私はそう言いかけたが、ギリギリで踏みとどまる。
機嫌の良さそうなこの男に、無粋なツッコミをするのも野暮よね。
ここでへそを曲げられては堪らない。
私は渋々、コイツの『へんてこ』なファッションを受け入れた。
私達は馬車に乗り込み、ダンスパーティの会場へと向かう。
馬車の中は、私とルドルの二人きりだ。
御者は専属執事のジャックが務める。
ダンスパーティの会場は、第三王子の住む私邸だ。
広大な領土を有する帝国の王子だけあって、デカい屋敷に住んでいる。
私達は屋敷の入り口で馬車から降りて、邸宅の中に入る。
会場は一階の、大広間になる。
そこまで使用人に案内されて移動した。
ライドロース家は、中央から敵視されている辺境伯だ。
連れて歩ける護衛は一人までと、厳しく制限されている。
しかも護衛は、刃物の所持を禁止されている。
ルドルは白い棒を腰の後ろに差して、私の護衛に当たる。
私達が会場に入ると、ざわめきが起こる。
────そうよね。
こいつの奇怪な格好を見れば、ザワつきもするわ。
最初はそう思ったのだけれど、どうも違うらしい。
注目されていたのは、私だった。
私の周りに、男が群がってくる。
会場にいた同世代の男たちが、次々に声をかけてきた。
知り合いは────
「久しぶりですね。フィリス様」
と言い、私との関係を周囲にアピールする。
初めてあった人は、私の手を取り────
「初めまして、お名前を窺っても宜しいでしょうか?」
と言って自己紹介をしながら、アプローチを開始する。
どうやら、声をかける順番には暗黙の了解があるらしく、その場で一番地位の高い家の子供から話しかけてくる。
ルドルは私から離れ、壁際に立っている。
護衛の待機場所で、私を見守っている。
他の家の護衛も、そこに集まるように立っている。
周りの他の家の護衛達から、『────なんだ、こいつは?』みたいな目で、チラチラと見られている。
あいつは注目されて、ちょっと得意げだ。
いや……。
奇異な目で見られているんだって…………。
私は男の子たちのアプローチを笑顔で受け流しながら、あの目隠しをどうやって止めさせるか、頭を悩ませていた。
そこに────
「道を開けろ!!」
という大音声が、響き渡る。
私の周囲の男の子たちが、退き、道が出来る。
その先には、一人の男の子がいた。
そいつはまっすぐに、私の元へと歩いてきた。
そして、たどたどしく自己紹介をしてから、私の手を取り──
真っ赤な顔で、私をダンスに誘う。
男の子は帝国の第三王子、ヤコマーダ・ガルドルムだった。
私はヤコマーダ王子と、二曲続けてダンスを踊る。
三曲目も、私と踊ろうとする王子の誘いを、やんわりと断る。
王子から離れた私を、男の子たちが再び取り囲む。
その後は二人と踊った後で、壁際へと移動する。
「────大変だったわね」
声をかけてきたのは、『マーガレット・ネコルス』という名の令嬢だった。
最近仲良くなった、南方の辺境伯の娘だ。
「ええ、踊っている時からずっと、私を見ている方がいて……。
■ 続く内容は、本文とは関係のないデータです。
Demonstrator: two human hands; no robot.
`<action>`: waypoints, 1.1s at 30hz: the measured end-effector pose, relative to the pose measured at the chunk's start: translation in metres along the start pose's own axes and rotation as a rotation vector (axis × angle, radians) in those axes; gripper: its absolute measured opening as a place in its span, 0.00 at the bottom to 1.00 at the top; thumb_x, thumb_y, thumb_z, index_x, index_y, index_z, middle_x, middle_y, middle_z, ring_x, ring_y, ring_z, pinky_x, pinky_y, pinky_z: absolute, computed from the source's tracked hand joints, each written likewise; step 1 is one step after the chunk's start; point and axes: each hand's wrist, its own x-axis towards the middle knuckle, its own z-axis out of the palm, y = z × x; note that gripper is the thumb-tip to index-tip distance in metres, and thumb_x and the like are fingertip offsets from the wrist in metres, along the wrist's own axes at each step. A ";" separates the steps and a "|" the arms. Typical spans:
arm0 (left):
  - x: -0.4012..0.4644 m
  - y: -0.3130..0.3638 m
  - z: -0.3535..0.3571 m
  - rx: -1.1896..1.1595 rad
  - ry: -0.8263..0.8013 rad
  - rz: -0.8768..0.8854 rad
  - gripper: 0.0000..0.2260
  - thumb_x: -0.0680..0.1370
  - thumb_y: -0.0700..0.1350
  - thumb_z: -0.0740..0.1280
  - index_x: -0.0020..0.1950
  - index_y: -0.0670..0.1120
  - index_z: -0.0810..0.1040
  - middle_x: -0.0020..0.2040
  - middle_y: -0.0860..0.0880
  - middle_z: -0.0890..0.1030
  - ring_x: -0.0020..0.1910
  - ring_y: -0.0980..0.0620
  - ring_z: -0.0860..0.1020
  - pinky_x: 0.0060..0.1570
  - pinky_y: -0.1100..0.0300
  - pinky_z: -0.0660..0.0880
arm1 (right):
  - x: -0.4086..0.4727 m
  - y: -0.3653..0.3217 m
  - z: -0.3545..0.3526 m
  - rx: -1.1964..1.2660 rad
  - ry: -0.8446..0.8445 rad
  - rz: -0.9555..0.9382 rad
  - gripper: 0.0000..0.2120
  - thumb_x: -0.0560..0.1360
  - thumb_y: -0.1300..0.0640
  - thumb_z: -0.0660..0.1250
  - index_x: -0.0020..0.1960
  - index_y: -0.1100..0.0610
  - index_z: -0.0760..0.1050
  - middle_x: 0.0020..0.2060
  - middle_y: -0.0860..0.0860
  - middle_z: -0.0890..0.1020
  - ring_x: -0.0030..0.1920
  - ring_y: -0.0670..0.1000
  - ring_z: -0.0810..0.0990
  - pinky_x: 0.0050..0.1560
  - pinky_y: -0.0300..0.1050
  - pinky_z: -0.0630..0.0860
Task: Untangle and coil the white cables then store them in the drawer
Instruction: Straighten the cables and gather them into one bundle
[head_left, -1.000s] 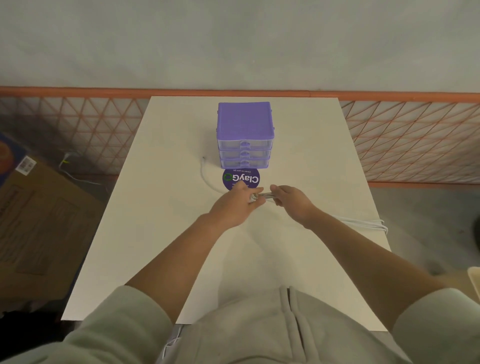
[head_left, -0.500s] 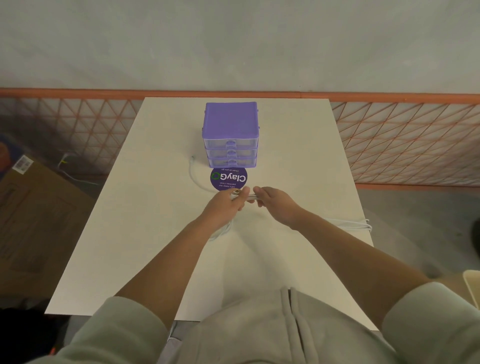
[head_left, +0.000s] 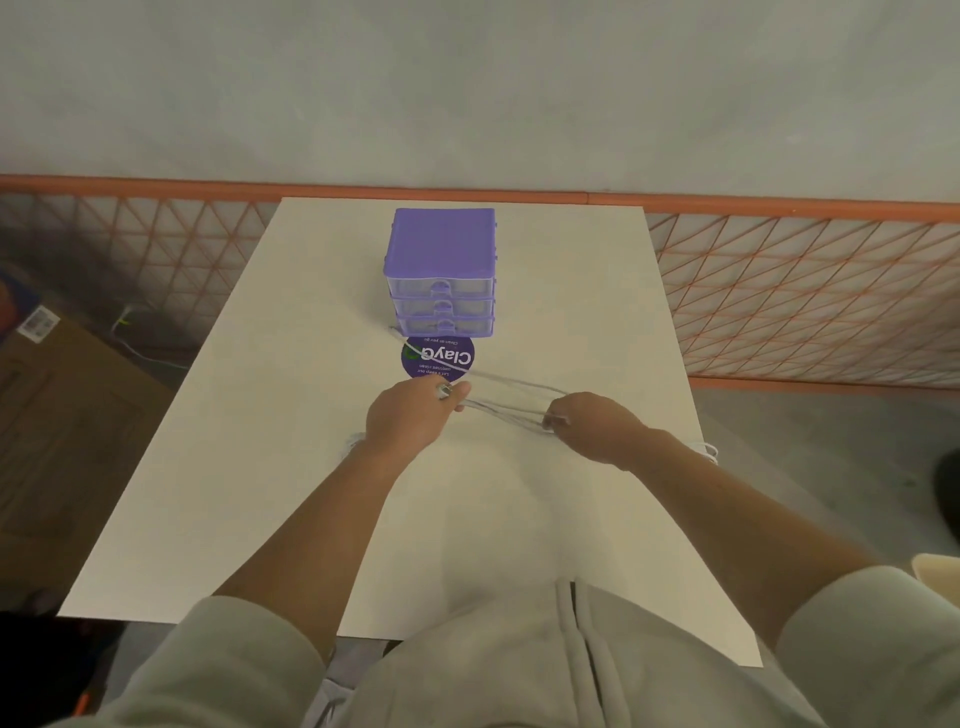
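Observation:
Thin white cables (head_left: 506, 402) stretch in several strands between my two hands above the white table (head_left: 260, 493). My left hand (head_left: 413, 418) grips one end of the strands, fingers curled. To the right, my right hand (head_left: 592, 428) pinches the other end. One strand runs up across the round purple sticker (head_left: 439, 358) toward the foot of the purple drawer unit (head_left: 441, 273). A bit of cable shows by my left wrist (head_left: 353, 441) and more lies at the table's right edge (head_left: 706, 451). The unit's three clear drawers are all closed.
An orange mesh fence (head_left: 810, 296) runs behind and to the right of the table. Cardboard boxes (head_left: 62, 415) sit on the floor at left. The table's right edge is close to my right forearm.
My hands have drawn apart, the right one moving rightward, so the cable strands now stretch between them. The loose cable end left of the drawers has pulled in toward the sticker.

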 end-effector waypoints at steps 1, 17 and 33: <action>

あの、眼鏡の……」
正確には、第三王子が私に近づいた辺りから────
殺意の籠った目で、私を睨み続けている少女がいた。
彼女の情報を、マーガレットに求める。
「あの子は、『ミルフェラ・ホールデン』────ホールデン侯爵家のご令嬢で、ヤコマーダ王子の婚約者よ」
ああ、なんだか──
ややこしいことに、なりそうだわ。